RECORDED DATA:
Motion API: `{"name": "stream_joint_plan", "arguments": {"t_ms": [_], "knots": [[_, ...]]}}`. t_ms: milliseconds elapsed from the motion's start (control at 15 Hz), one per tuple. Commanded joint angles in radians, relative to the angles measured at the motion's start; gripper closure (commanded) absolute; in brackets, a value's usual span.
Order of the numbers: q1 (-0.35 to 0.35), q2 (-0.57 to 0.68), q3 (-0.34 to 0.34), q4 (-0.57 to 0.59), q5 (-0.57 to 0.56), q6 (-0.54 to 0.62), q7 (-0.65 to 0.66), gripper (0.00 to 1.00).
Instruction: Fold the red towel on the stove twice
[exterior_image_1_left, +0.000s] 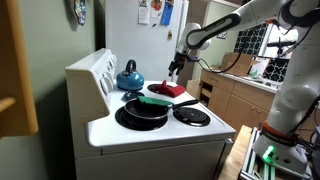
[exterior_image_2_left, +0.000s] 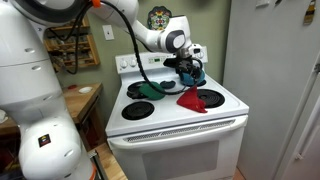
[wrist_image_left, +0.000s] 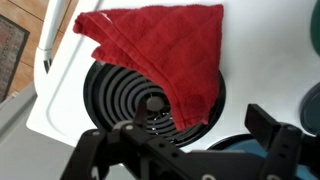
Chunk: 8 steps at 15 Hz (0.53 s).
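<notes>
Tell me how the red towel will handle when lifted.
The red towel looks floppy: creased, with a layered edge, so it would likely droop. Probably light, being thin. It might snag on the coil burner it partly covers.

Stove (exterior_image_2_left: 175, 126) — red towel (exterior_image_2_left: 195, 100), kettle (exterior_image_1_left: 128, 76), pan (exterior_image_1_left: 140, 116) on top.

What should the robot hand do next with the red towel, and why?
Probably lower onto a corner of the red towel and pinch it: the gripper hangs open above it, holding nothing, and the towel lies loose across a burner on the stove.
</notes>
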Motion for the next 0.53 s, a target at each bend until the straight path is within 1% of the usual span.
{"name": "stream_joint_plan", "arguments": {"t_ms": [0, 133, 267, 333, 467], "knots": [[-0.014, -0.101, -0.020, -0.098, -0.083, -0.028, 0.167, 0.00], [-0.028, -0.130, -0.022, -0.128, -0.166, -0.003, 0.265, 0.00], [-0.046, -0.154, -0.014, -0.150, -0.291, 0.011, 0.374, 0.00], [-0.053, -0.164, -0.010, -0.157, -0.336, 0.009, 0.419, 0.00], [-0.059, -0.181, -0.007, -0.175, -0.376, 0.034, 0.465, 0.00]]}}
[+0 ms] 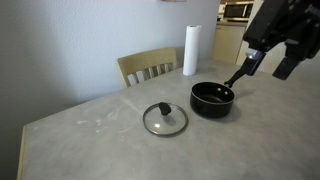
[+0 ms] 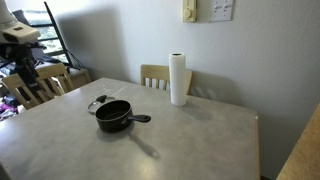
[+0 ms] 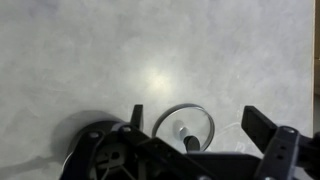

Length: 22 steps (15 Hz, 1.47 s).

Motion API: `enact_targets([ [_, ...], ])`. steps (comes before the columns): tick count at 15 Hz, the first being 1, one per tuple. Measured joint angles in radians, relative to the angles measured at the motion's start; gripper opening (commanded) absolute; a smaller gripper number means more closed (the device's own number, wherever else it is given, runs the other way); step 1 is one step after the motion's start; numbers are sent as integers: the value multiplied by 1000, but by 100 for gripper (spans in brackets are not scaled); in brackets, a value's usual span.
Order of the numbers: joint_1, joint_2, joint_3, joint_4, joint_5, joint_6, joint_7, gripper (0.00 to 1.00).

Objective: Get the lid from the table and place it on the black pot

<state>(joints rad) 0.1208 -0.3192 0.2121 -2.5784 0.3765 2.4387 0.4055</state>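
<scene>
The lid [image 1: 165,118], clear glass with a metal rim and a black knob, lies flat on the grey table [image 1: 100,140]. The black pot [image 1: 212,99] stands just beside it, its long handle pointing away toward the back. Both also show in an exterior view: the pot [image 2: 113,115] in front and the lid [image 2: 98,102] behind it. My gripper [image 1: 268,65] hangs open and empty, well above the table beyond the pot. In the wrist view the lid [image 3: 180,125] lies far below, between the open fingers [image 3: 200,118].
A white paper towel roll [image 1: 190,50] stands at the table's back edge, in front of a light wooden chair [image 1: 150,68]. Both show in an exterior view too: the roll [image 2: 179,80] and the chair [image 2: 155,77]. Dark equipment [image 2: 20,50] stands off the table.
</scene>
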Motion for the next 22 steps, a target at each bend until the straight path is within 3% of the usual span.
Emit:
enact_targets([
  [9,4,63,-7,38,-4,4,-7,100],
  [14,4,135,-44,58,-15,1,-76,100],
  [22,18,363,-56,306,-243,-96,-105,100],
])
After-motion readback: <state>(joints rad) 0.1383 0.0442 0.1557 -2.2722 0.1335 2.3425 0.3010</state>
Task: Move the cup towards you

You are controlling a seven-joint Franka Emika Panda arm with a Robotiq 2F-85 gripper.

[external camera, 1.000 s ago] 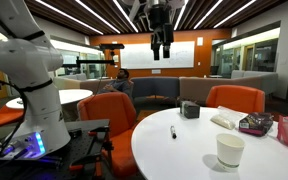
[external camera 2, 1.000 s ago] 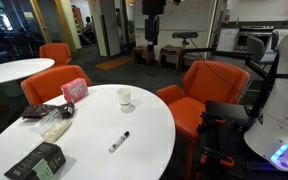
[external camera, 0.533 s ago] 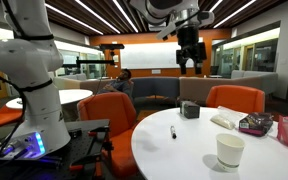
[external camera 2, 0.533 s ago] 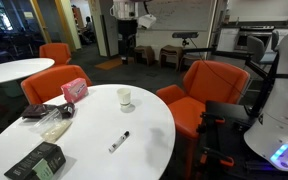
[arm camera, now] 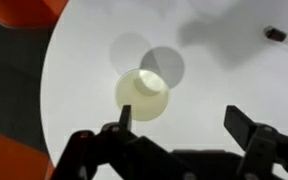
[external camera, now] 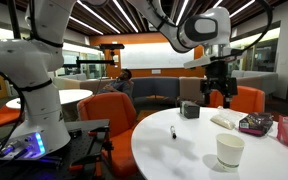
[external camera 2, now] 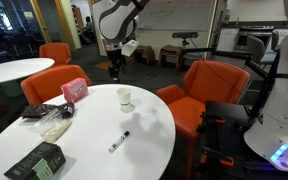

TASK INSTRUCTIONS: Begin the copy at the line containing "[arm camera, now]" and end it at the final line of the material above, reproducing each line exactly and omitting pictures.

EXERCISE RESPONSE:
[arm camera, now] 
[external camera, now] 
[external camera 2, now] 

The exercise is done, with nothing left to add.